What you need to do =
Copy out all the lines of the data precisely, omitting any pictures.

Given material =

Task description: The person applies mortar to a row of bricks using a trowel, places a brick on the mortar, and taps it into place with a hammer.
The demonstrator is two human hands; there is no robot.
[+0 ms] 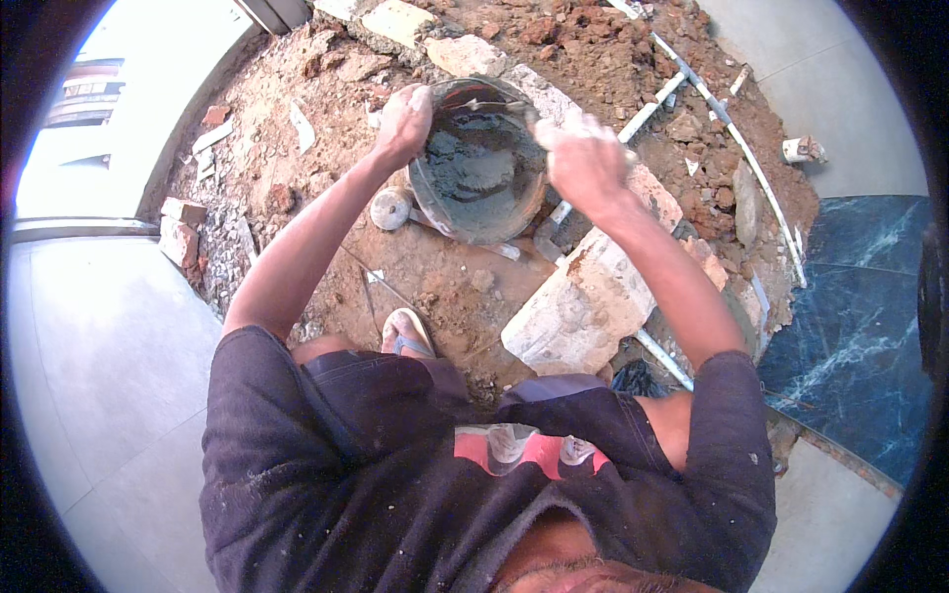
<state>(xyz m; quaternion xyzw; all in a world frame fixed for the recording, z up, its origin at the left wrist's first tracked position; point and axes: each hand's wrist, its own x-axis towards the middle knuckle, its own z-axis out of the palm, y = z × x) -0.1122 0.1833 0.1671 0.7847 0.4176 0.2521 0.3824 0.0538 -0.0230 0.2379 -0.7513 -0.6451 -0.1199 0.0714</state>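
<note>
In front of me a dark round bucket (pixel 474 222) holds wet grey cement mix (pixel 479 163). My left hand (pixel 405 124) is closed on its left rim. My right hand (pixel 588 163), blurred by motion, is closed at the right side of the bucket. What its fingers hold is hidden. A thin, pale, rod-like piece (pixel 494 105) crosses the far part of the bucket's mouth; whether it joins my right hand I cannot tell.
White plastic pipes (pixel 732 124) run over broken soil (pixel 544 35) on the right. A pale masonry block (pixel 578 301) lies near my knees. Left of the bucket sits a round capped pipe end (pixel 390 209). Dark blue marbled tiles (pixel 850 326) cover the right side.
</note>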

Result of the task =
Task description: The person applies mortar to a row of bricks using a trowel, places a brick on the mortar, and taps it into place with a hammer.
The demonstrator is two human hands; there is no robot.
[+0 ms] 
<state>(xyz m; quaternion xyzw; all in a world frame fixed for the recording, z up, its origin at the left wrist's first tracked position; point and axes: each hand's wrist, its own x-axis towards the middle knuckle, its own z-axis out of the palm, y = z × x) -0.1122 0.1833 0.1671 0.7847 0.4176 0.2521 0.3824 0.0538 -0.0230 0.2379 -0.7513 -0.6451 -0.1199 0.0714</state>
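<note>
In front of me a dark round bucket (pixel 474 222) holds wet grey cement mix (pixel 479 163). My left hand (pixel 405 124) is closed on its left rim. My right hand (pixel 588 163), blurred by motion, is closed at the right side of the bucket. What its fingers hold is hidden. A thin, pale, rod-like piece (pixel 494 105) crosses the far part of the bucket's mouth; whether it joins my right hand I cannot tell.
White plastic pipes (pixel 732 124) run over broken soil (pixel 544 35) on the right. A pale masonry block (pixel 578 301) lies near my knees. Left of the bucket sits a round capped pipe end (pixel 390 209). Dark blue marbled tiles (pixel 850 326) cover the right side.
</note>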

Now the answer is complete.